Flames around the peak had eased, and fire crews were sent back to the site around dawn yesterday, days after they were withdrawn for fear of being engulfed.

Meteorologists say the change in weather was due mostly to wind patterns pulling in more damp air from northern Mexico and the Baja region -- a phenomenon called monsoonal moisture.

They said there may be a slight benefit, too, from extra moisture spun off from Hurricane Jimena, a storm that drenched the tip of the Baja Peninsula yesterday.

Potential downsides of the weather change were the likelihood of gusty winds and the possibility of dry lightning strikes that could ignite new blazes in dense brush that has not burned in decades. Moisture in the air was also keeping smoke from the fire closer to the ground, making it more difficult to fight with aircraft in some spots.

Two firefighters were killed on Sunday when their position was overrun by flames and their vehicle plunged 800 feet (245 metres) down an embankment. Several other firefighters suffered minor injuries trying to rescue them, authorities said.

At least three civilians have also been injured, two of them badly burned when they were trapped by advancing flames after disregarding evacuation orders.
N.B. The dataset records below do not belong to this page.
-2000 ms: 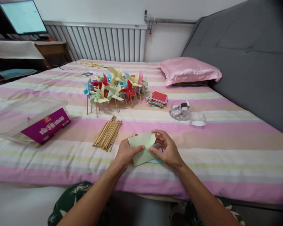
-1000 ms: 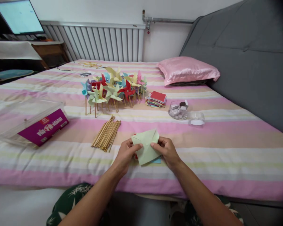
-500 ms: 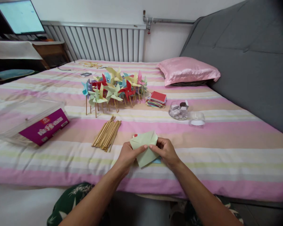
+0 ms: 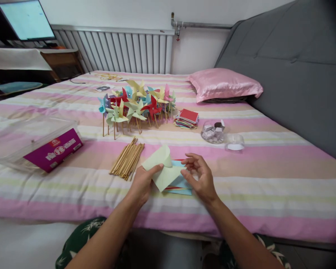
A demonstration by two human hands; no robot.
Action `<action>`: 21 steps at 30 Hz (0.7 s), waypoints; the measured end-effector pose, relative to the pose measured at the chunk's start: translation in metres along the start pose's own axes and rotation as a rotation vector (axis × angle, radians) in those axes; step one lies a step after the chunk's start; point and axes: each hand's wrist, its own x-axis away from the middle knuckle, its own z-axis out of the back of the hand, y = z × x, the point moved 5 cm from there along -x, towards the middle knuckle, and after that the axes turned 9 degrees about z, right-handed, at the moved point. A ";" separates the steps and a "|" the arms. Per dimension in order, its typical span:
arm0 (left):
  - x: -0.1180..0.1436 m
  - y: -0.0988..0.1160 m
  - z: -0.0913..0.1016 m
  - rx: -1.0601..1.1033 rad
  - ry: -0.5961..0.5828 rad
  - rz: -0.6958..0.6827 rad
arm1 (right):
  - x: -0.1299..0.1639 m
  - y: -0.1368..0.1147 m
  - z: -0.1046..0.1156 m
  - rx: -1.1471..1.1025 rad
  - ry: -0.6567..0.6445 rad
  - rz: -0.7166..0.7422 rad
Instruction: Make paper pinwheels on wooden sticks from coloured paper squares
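Observation:
A pale green paper square [image 4: 162, 175], cut and with one corner curled toward its middle, is pinched in my left hand [image 4: 145, 181]. The left thumb presses on its face. Close to the paper's right tip is my right hand [image 4: 200, 177], its fingers apart and curved, holding nothing I can see. Under the green sheet lies a small pile of coloured paper [image 4: 182, 181], blue on top with red and yellow edges showing. Left of my hands a bundle of thin wooden sticks [image 4: 127, 158] rests on the striped bedspread [image 4: 254, 205].
Several finished paper pinwheels [image 4: 136, 104] stand upright behind the sticks. Right of them are a stack of cut paper [image 4: 187, 118], a clear dish with small boxes [image 4: 212, 132] and a tape roll [image 4: 234, 142]. A clear plastic box [image 4: 53, 145] sits at left, a pink pillow [image 4: 224, 84] farther back.
My left hand has carried the green paper a little left and up, and one corner now curls inward. My right hand has let go of it and opened, uncovering more of the pile.

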 end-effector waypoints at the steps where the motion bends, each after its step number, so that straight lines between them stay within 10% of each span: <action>1: -0.001 0.004 0.003 0.026 0.024 -0.015 | 0.001 -0.004 0.001 0.045 0.010 0.038; 11: 0.002 0.001 0.004 0.107 0.037 0.084 | 0.015 -0.010 -0.025 0.211 -0.221 0.195; 21: 0.006 -0.005 -0.003 0.061 -0.028 0.057 | 0.012 -0.005 -0.022 0.135 -0.174 0.074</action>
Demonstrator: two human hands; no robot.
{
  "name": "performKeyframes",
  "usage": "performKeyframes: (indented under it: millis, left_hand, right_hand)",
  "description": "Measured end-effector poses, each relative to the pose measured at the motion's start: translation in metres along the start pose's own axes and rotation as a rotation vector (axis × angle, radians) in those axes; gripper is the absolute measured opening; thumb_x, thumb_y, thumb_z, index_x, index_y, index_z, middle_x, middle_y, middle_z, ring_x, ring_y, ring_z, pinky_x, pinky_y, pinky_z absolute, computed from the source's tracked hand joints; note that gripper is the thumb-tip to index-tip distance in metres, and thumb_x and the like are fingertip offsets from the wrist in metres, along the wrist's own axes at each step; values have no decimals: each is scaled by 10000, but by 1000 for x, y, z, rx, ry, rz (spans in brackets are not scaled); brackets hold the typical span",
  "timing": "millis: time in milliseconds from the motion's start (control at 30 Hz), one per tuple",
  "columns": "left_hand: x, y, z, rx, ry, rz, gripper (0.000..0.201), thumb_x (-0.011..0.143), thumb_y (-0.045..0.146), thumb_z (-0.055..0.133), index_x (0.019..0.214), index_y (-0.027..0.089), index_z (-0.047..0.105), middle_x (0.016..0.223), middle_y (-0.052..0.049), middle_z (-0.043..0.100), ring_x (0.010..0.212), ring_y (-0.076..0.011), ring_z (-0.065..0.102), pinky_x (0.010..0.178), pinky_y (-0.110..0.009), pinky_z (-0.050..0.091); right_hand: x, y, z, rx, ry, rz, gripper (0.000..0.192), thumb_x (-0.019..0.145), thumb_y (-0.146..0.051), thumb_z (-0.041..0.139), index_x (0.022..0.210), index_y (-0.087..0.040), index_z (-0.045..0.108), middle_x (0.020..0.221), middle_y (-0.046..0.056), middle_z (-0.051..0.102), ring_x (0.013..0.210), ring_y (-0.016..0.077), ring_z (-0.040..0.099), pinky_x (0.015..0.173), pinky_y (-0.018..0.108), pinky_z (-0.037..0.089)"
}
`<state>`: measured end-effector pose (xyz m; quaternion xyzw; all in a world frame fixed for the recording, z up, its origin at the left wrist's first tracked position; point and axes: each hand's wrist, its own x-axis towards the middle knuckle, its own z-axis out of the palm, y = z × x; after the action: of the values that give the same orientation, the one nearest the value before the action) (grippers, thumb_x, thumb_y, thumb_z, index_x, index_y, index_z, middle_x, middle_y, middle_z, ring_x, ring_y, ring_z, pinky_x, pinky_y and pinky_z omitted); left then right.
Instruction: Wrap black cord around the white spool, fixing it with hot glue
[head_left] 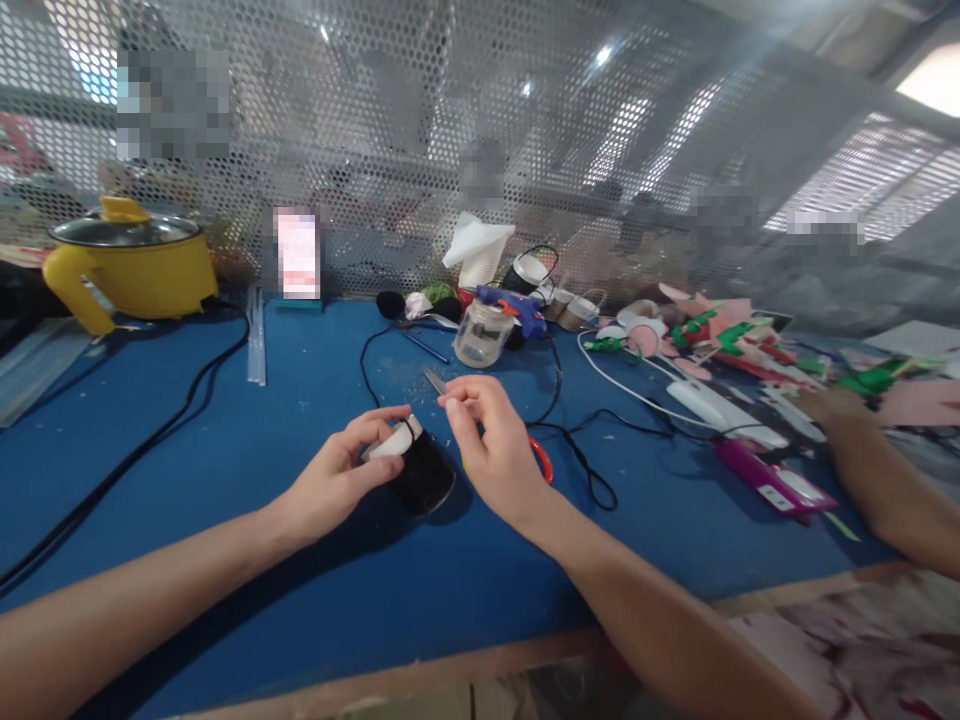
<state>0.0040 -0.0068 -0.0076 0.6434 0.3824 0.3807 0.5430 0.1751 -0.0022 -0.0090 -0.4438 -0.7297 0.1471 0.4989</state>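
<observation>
My left hand (345,475) is closed around the white end of a spool of black thread (424,475), tilted over the blue table (315,620). A black strand crosses the white end. To its right, my right hand (487,440) pinches a small grey pointed metal tool (434,381) between thumb and fingers. Its tip points away and to the left; the rest is hidden by the hand, so I cannot tell its exact kind. A red curved rim (541,460) shows behind my right hand, and I cannot tell whether it belongs to the tool.
A yellow pot (150,270) stands at the back left near clear sticks (256,340). Behind my hands are a clear jar (484,335) and a blue glue gun (517,308). Cables, a purple device (776,480) and another person's arm (877,480) occupy the right.
</observation>
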Motion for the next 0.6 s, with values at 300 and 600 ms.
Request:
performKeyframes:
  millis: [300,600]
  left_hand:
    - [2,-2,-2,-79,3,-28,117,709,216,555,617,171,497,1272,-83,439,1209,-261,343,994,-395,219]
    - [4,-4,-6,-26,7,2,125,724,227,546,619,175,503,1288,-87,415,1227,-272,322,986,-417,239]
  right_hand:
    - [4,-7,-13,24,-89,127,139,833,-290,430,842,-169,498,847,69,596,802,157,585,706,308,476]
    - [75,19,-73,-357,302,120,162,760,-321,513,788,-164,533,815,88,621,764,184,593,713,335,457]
Police continued to evacuate foothill-area homes yesterday, although firefighters were able to conduct controlled burns overnight to push flames back into the forest, and some residents were allowed to return home.

The cause of the Station Fire, the biggest of several wildfires burning throughout the state, remains under investigation. It comes at the start of the most difficult months for California wildfires, from September to November, when fierce winds increase the danger of big fires.